* _What the task asks_
Please copy all of the data that follows exactly, leaving any pictures out.

++++++++++++++++++++

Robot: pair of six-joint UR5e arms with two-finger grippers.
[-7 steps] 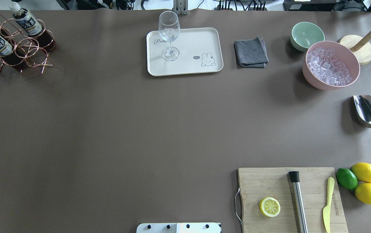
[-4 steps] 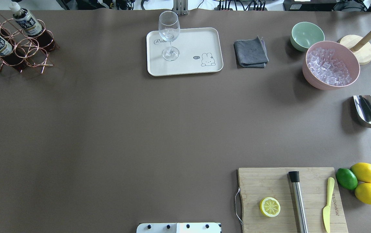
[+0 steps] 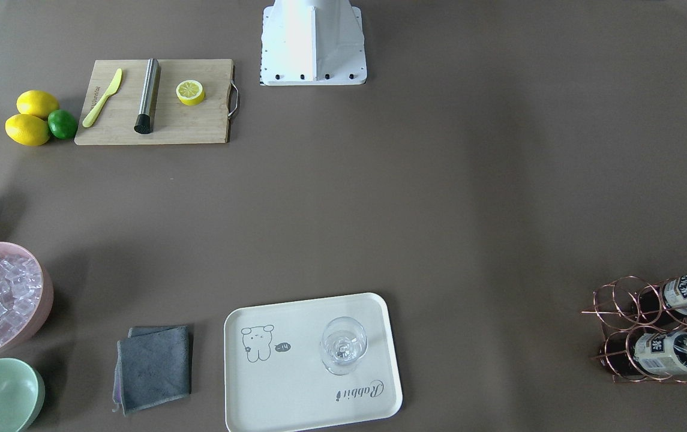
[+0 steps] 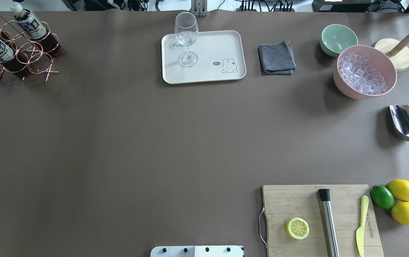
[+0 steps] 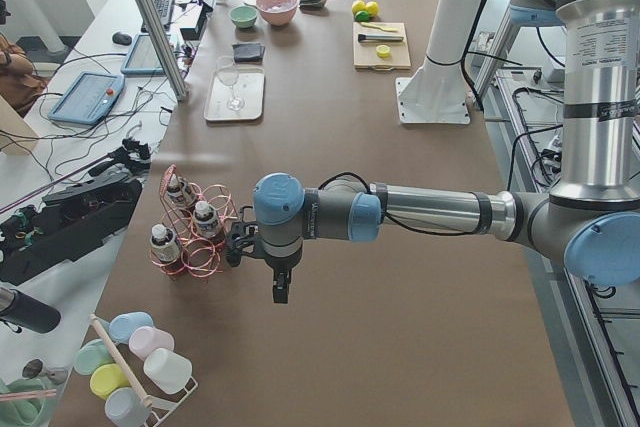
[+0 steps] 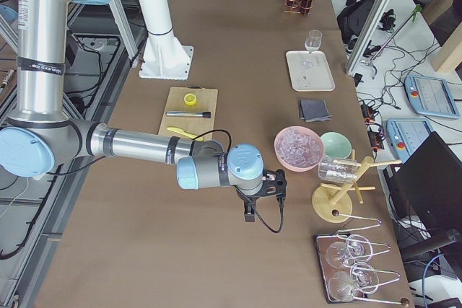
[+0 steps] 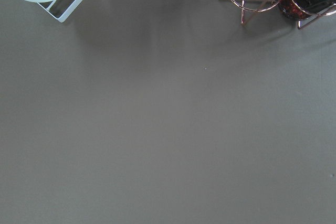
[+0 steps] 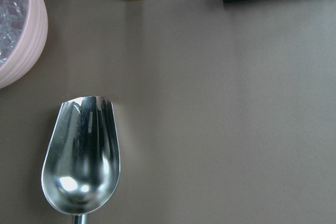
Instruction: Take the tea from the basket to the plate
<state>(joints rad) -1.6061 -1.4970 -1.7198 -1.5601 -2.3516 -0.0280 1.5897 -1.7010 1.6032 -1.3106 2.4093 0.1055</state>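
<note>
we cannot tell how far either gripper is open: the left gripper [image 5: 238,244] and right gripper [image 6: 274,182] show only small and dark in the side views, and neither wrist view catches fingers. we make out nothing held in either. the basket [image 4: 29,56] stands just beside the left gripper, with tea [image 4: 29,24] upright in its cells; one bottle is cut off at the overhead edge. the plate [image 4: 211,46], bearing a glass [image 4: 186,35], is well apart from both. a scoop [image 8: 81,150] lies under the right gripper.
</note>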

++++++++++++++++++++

* _Written answer_
Robot: pair of six-joint UR5e arms with two-finger grippers.
[-7 steps] 
[-4 steps] 
[+0 steps] 
[+0 steps] 
[+0 steps] 
[+0 steps] 
[+0 steps] 
[+0 steps] 
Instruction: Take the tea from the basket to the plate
<state>(joints rad) -1.6061 -1.4970 -1.7198 -1.5601 -2.3516 -0.0280 1.5897 -1.7010 1.6032 -1.3106 2.4093 0.1055</state>
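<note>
we cannot tell how far either gripper is open: the left gripper [image 5: 238,244] and right gripper [image 6: 274,182] show only small and dark in the side views, and neither wrist view catches fingers. we make out nothing held in either. the basket [image 4: 29,56] stands just beside the left gripper, with tea [image 4: 29,24] upright in its cells; one bottle is cut off at the overhead edge. the plate [image 4: 211,46], bearing a glass [image 4: 186,35], is well apart from both. a scoop [image 8: 81,150] lies under the right gripper.
</note>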

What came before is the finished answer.